Birmingham Veterans Affairs (VA) Medical Center, Birmingham, AL, USA.
Department of Medicine at the School of Medicine, University of Alabama at Birmingham, Birmingham, AL, USA.
Clin Rheumatol. 2020 Jan;39(1):85-92. doi: 10.1007/s10067-019-04754-4. Epub 2019 Aug 23.
To assess whether systemic sclerosis (SSc) is associated with total knee arthroplasty (TKA) outcomes.
We used the 1998-2014 US National Inpatient Sample. We conducted multivariable-adjusted logistic regression analyses to examine the association of a diagnosis of SSc with post-TKA in-hospital complications (implant infection, revision, transfusion, mortality) and healthcare utilization (hospital charges, hospital stay, non-home vs. home discharge). Odds ratios (OR) and 95 % confidence intervals (CI) were calculated.
Our cohort included 8,123,388 people without SSc and 3894 people with SSc. In multivariable-adjusted analyses, compared to people without SSc, people with SSc had higher odds of transfusion, hospital stay > 3 days and non-home discharge with higher OR of 1.42 (95 % CI, 1.20, 1.69), 1.29 (95 % CI, 1.11, 1.49), and 1.29 (95 % CI, 1.11, 1.49), respectively. No differences were seen in revision, 0.68 (95 % CI, 0.10, 4.69) or hospital charges above the median, 1.01 (95 % CI, 0.70, 1.46). Differences in implant infection or mortality were not estimable, since none of the patients with SSc had implant infection or died. Sensitivity analyses that adjusted the main analysis additionally for hospital-level variables confirmed study findings with minimal or no attenuation of OR.

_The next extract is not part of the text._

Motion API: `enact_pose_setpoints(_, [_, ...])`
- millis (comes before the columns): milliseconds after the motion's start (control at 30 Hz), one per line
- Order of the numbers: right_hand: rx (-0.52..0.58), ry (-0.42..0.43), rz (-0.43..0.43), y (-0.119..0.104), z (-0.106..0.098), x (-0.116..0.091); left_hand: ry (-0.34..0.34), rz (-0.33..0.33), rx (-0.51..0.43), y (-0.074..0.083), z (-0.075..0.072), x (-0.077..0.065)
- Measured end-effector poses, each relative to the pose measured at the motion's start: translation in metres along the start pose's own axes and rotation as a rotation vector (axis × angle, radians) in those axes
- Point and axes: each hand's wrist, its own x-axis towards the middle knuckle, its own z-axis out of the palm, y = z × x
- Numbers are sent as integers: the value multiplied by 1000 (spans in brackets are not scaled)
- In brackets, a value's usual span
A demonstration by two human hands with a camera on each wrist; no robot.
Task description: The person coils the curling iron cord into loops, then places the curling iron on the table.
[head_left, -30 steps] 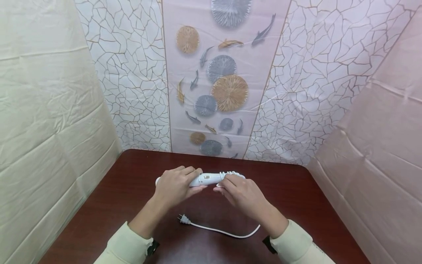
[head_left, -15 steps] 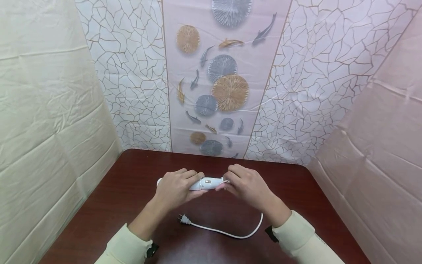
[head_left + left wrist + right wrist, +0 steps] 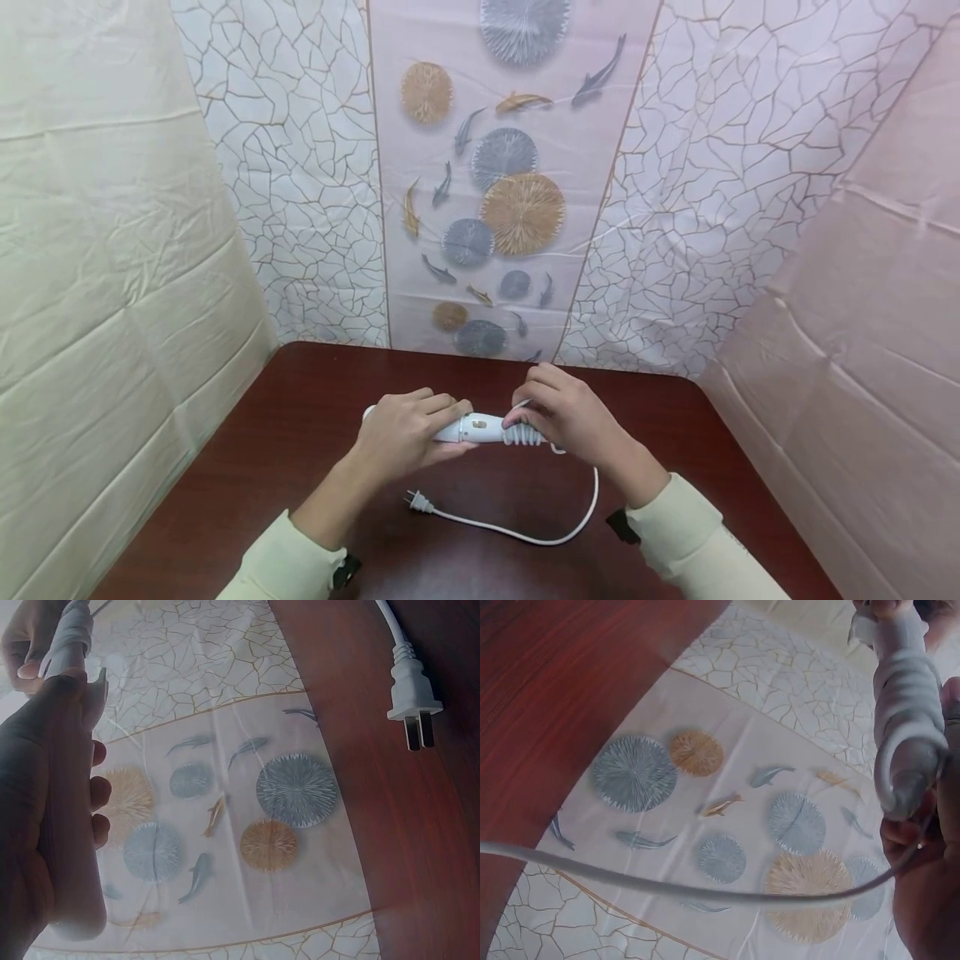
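My left hand (image 3: 401,429) grips the barrel of a white curling iron (image 3: 483,427), held crosswise above the table. A small gold switch shows on its body. In the left wrist view the barrel (image 3: 75,892) runs down to a rounded end, and a lever (image 3: 95,701) sticks out beside the thumb. Several turns of the white power cord (image 3: 523,434) wrap the handle at the right. There my right hand (image 3: 573,412) pinches the cord close to the coils. The right wrist view shows the wound handle (image 3: 909,697) and the loose cord (image 3: 705,894) trailing leftward from the fingers.
The two-pin plug (image 3: 420,502) lies on the dark red table (image 3: 315,500), in front of the hands. Its cord curves right and up toward the right hand. A patterned cloth (image 3: 480,208) hangs behind the table, and pale cloth walls (image 3: 862,333) flank it.
My right hand has moved round the handle with the cord, from its near side up over its far side. The left hand keeps its grip, and the iron has shifted slightly right and nearer.
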Motion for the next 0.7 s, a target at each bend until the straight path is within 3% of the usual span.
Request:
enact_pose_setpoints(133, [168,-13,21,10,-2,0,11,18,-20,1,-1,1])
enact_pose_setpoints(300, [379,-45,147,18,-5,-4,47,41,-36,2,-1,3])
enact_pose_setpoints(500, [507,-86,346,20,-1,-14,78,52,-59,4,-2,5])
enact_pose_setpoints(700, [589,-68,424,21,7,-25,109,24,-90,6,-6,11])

SSc was associated with higher risk of transfusion and increased healthcare utilization after TKA. Future studies should examine if interventions can address modifiable factors to further optimize these outcomes.Key Points• Systemic sclerosis was independently associated with higher healthcare utilization after TKA.• The adjusted odds of transfusion was higher in people with systemic sclerosis compared to those without systemic sclerosis who underwent TKA.
评估系统性硬化症(SSc)是否与全膝关节置换术(TKA)的结果相关。
我们使用了 1998 年至 2014 年美国国家住院患者样本。我们进行了多变量调整的逻辑回归分析,以研究 SSc 诊断与 TKA 后院内并发症(植入物感染、翻修、输血、死亡率)和医疗保健利用(医院费用、住院时间、非家庭与家庭出院)之间的关联。计算了比值比(OR)和 95%置信区间(CI)。
我们的队列包括 8123388 名没有 SSc 的人和 3894 名有 SSc 的人。在多变量调整分析中,与没有 SSc 的人相比,有 SSc 的人输血、住院时间>3 天和非家庭出院的可能性更高,OR 分别为 1.42(95%CI,1.20,1.69)、1.29(95%CI,1.11,1.49)和 1.29(95%CI,1.11,1.49)。在翻修方面没有差异,0.68(95%CI,0.10,4.69)或高于中位数的医院费用,1.01(95%CI,0.70,1.46)。由于没有 SSc 患者发生植入物感染或死亡,因此无法估计感染或死亡率的差异。对主要分析进行了额外调整医院水平变量的敏感性分析证实了研究结果,OR 几乎没有或没有减弱。
SSc 与 TKA 后输血风险增加和医疗保健利用率增加相关。未来的研究应检查干预措施是否可以解决可改变的因素,以进一步优化这些结果。
SSc 与 TKA 后医疗保健利用增加独立相关。
与未接受 TKA 的 SSc 患者相比,接受 TKA 的 SSc 患者的输血调整后比值比更高。